I say it tasted very good, and I'd encourage you to drop by your local tavern and ask 'em to order a keg. Who knows what'll happen? VERTIGO/GIGANTIC "WE KNOW JACK" comes on sweet, but is well balanced by an abundance of very apparent caramel malts. It's Belgian-like in its quote-unquote quotient of "candi sugar" and a higher degree of yeastiness than your typical American pumpkin dubbel (!). I'd probably go out on a limb and call it the best pumpkin dubbel that anyone's made in a long time. 7.5/10.

Thursday, December 13, 2012


It wasn't that long ago that I was going bananas over a saison called "DEBAUCHED" made by the roaming gypsies at STILLWATER ARTISANAL ALES. I mean, this thing was up there with Dupont and the whole farmhouse-style Belgian crew as being just nails, a beer that I'd buy over and over and over again, should I have the opportunity to. (I don't, and neither do you, as it was a one-shot deal). Naturally one's thoughts turn to whether or not Stillwater could pull off something this fantastic again. I'm delighted to report that they did.

This year's amazing saison is called "DEBUTANTE", and it was made in collaboration with THE BREWER'S ART in Maryland. According to the bottle, it was actually brewed at "Dog Brewing" in Westminster, MD. Whereas "Debauched" was billed as a Scandinavian farmhouse ale, this one's purportedly an American farmhouse ale. It's incredible, folks. A spicy, fruity saison with perfect carbonation and a lingering foam head. Buttery and smooth, with the taste of apricot and nutmeg & other zinging spices. One gulp and you know you're rocking with the godz. I know Stillwater like to make other types of ale, but it would appear from the evidence presented that they're becoming one of the masters of the saison. Hopefully this one's still out there for all of us to stash away many, many bottles. 10/10.

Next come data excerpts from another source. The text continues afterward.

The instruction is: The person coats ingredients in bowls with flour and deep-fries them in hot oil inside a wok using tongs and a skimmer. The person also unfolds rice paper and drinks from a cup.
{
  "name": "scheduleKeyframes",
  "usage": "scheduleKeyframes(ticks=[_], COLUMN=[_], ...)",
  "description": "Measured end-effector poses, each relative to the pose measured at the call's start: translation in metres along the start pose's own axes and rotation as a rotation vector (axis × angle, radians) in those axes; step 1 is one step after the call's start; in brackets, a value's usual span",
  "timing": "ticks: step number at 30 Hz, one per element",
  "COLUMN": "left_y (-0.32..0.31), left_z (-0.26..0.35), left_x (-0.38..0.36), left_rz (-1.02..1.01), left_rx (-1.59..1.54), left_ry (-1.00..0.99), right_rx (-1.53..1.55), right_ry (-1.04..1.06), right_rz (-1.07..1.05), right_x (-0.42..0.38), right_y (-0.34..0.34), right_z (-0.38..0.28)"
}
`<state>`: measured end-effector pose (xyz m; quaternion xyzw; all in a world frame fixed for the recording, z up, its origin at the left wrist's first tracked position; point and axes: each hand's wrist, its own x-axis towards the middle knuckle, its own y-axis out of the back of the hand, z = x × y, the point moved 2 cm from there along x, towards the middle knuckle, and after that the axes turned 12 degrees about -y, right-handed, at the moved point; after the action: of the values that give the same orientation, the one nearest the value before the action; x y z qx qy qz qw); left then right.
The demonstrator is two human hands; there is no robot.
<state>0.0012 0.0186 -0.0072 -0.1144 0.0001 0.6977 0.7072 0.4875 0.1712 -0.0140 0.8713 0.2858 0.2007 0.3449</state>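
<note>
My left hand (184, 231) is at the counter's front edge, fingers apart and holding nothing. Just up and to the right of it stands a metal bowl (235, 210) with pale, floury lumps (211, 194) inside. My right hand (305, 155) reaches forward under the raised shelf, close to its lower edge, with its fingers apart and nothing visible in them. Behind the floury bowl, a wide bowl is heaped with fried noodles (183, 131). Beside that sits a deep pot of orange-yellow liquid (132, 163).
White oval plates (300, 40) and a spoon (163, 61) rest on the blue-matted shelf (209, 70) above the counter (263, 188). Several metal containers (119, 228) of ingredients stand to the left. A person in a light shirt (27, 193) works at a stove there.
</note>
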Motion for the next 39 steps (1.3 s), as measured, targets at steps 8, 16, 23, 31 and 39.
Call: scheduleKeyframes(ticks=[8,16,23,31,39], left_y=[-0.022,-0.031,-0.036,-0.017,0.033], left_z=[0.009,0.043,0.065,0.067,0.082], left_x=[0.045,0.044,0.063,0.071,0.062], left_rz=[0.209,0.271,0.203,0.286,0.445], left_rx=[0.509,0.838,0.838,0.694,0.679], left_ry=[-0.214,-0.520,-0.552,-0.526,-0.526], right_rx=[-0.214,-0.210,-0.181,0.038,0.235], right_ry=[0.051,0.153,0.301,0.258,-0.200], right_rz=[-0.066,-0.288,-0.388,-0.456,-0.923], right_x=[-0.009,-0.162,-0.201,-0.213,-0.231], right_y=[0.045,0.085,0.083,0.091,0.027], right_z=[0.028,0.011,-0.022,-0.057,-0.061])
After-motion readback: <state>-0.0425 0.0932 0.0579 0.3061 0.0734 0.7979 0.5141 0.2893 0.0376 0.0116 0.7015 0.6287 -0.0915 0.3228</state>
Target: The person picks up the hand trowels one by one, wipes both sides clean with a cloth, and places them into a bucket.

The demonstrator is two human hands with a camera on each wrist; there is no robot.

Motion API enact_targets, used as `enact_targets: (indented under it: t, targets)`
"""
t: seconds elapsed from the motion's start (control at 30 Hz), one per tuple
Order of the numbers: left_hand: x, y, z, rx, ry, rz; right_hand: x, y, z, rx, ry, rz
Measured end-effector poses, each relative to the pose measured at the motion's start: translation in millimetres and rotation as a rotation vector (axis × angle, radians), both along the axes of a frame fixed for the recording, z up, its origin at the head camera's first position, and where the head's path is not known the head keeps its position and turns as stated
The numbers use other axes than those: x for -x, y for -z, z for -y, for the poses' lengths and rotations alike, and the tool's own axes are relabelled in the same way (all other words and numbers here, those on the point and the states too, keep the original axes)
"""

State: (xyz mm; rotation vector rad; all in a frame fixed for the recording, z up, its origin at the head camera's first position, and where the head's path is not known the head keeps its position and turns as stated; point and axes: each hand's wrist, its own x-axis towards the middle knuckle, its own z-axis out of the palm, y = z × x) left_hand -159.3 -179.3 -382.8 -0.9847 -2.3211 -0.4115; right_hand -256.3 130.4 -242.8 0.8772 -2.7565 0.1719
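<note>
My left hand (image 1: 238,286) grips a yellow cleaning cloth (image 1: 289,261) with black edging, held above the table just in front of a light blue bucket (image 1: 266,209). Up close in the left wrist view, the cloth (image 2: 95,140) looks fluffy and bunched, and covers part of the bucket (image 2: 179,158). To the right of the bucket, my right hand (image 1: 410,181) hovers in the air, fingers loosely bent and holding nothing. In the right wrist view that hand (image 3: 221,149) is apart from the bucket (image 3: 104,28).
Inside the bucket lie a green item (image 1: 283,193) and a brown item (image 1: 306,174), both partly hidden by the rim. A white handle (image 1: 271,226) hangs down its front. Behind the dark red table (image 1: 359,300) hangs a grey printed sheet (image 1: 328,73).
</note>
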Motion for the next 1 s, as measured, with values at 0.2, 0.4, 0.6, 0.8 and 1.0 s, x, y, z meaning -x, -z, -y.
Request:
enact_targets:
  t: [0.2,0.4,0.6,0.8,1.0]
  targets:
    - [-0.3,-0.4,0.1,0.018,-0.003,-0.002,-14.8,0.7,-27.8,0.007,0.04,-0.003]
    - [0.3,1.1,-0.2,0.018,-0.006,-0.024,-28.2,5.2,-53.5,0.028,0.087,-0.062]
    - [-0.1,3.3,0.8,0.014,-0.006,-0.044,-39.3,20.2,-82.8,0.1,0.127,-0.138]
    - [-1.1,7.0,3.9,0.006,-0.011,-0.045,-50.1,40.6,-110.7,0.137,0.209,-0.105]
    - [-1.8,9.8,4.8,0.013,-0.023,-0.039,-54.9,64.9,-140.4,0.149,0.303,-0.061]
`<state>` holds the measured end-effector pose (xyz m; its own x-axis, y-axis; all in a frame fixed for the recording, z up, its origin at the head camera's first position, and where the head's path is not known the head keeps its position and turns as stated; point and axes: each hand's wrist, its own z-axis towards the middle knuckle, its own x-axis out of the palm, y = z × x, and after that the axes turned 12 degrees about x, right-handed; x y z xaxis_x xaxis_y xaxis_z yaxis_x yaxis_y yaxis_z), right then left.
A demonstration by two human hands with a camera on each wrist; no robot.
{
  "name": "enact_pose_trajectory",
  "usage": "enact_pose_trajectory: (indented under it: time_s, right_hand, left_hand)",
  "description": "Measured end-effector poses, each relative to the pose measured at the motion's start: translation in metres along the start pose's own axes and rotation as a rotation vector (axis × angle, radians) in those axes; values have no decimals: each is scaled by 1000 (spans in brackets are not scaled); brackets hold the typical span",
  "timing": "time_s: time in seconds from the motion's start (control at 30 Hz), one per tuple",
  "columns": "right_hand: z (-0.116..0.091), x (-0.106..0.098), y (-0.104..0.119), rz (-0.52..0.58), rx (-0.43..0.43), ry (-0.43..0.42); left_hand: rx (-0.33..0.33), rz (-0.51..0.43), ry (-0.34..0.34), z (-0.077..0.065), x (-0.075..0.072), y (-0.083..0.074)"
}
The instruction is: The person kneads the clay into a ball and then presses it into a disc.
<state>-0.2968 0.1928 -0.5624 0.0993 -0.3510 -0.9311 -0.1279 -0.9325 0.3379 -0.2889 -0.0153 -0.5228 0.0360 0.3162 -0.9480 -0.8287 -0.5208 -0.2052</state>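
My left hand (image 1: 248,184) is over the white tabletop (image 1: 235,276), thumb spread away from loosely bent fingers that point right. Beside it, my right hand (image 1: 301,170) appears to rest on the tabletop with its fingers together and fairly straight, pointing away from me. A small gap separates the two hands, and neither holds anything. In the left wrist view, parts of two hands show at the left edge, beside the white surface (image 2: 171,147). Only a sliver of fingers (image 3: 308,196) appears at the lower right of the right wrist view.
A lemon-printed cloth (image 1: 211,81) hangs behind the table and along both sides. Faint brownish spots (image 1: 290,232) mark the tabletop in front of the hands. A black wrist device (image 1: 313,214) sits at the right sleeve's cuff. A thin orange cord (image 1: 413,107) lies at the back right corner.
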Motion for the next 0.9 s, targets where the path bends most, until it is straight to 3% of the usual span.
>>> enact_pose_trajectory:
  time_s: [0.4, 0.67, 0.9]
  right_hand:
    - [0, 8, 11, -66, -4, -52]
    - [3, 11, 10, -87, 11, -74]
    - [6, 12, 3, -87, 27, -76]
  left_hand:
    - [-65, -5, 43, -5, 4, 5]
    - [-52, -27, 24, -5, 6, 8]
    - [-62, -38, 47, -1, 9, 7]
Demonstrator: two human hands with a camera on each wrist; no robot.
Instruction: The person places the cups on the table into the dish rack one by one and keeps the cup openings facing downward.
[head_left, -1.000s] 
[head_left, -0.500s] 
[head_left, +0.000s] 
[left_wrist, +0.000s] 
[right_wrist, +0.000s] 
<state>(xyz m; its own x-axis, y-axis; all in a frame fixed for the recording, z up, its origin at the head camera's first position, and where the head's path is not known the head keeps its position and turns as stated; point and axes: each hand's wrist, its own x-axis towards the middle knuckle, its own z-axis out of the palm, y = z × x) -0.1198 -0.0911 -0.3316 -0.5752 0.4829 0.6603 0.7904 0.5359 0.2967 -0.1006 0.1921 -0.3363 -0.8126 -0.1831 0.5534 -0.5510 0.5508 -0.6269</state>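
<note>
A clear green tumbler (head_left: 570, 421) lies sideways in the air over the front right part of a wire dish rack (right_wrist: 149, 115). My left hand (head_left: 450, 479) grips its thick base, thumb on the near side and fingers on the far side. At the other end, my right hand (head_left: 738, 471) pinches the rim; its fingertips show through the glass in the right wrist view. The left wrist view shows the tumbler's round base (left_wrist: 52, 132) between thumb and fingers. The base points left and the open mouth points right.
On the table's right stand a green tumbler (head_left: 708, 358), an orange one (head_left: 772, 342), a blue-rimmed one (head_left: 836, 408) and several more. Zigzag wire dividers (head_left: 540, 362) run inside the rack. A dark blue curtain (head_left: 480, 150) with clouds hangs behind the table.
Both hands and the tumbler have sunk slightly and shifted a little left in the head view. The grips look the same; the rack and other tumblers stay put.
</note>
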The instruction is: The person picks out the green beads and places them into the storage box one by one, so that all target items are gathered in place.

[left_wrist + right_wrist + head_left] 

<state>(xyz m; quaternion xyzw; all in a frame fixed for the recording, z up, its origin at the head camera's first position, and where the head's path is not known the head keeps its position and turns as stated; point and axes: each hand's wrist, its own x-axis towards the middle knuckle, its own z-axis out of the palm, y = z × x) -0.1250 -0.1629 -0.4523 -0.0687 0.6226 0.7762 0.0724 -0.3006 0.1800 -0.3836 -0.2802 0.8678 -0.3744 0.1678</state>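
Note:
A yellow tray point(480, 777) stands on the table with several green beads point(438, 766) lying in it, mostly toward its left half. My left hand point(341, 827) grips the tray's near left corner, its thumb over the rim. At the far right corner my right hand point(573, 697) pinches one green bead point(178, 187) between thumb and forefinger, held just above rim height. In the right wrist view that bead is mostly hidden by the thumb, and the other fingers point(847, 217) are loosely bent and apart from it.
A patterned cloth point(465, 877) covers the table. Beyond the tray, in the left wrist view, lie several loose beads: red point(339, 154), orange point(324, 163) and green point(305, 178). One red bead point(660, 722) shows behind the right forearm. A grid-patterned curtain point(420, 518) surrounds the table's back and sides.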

Tuesday, December 11, 2012


CISMONTANE BREWING are a new brewer located in Eastern Orange County, CA – Rancho Santa Margarita, to be exact.I thought that this might have been the city in which the Heaven's Gate cult met their end, but I was mistaken - that's Rancho Santa Fe, down San Diego way. "The OC" is an area literally busting out with terrific beer these past couple of years. It's certainly not just The Bruery any longer. Many of these new warriors' beers aren't well–distributed where I live in Northern California, so when I see a SoCal beer I might not otherwise have a chance to relish, I'll usually pick it up & see what happens. Such was the case with "COULTER IPA" from these folks, which you'll be happy to know has very little if anything to do with conservative dumbkopf Ann Coulter.

"COULTER IPA" is fruity and fairly unchallenging, the yang to the beer we reviewed yesterday's yin. I taste very present caramel malts and muted hops. It's a very "normal" IPA with unfortunately little to distinguish it outside of that deeper malt body and a richness that's a cut above many cookie-cutter IPAs. Reasonable people may disagree, but I'll give it a respectable 6/10 and a capital E for Effort.

Monday, December 10, 2012


Another night of drinking for me, another discovery of a new brewer popping his head up from the home brewing world and into the nano- and pro-brewing worlds. This time I was able to partake in the first beer from Oakland, CA's LINE 51 BREWING, named after an AC Transit bus line that runs through that city. Beer Revolution in Oakland had their debut "RED DEATH IPA" on draft, and being a fan of red malts and new brewers, I took the plunge and commenced  to drinking their virgin offering.

I somewhat expected an imperial red, but ended up with a drinkable, but very aggressive hardcore hoppy ale. Those red malts, wherever they may be, didn't seem to be cutting those biting, bitter hops in any semblance of balance in the glass that I had. It's 7% alcohol and has a pretty nice flavor profile through and through, but is lacking the finesse to make this a go-back-to beer for me. I'm all for supporting the new fellas and will be on the lookout for their next one, purportedly called "One Inch Punch" and coming at us in the new year. 6/10.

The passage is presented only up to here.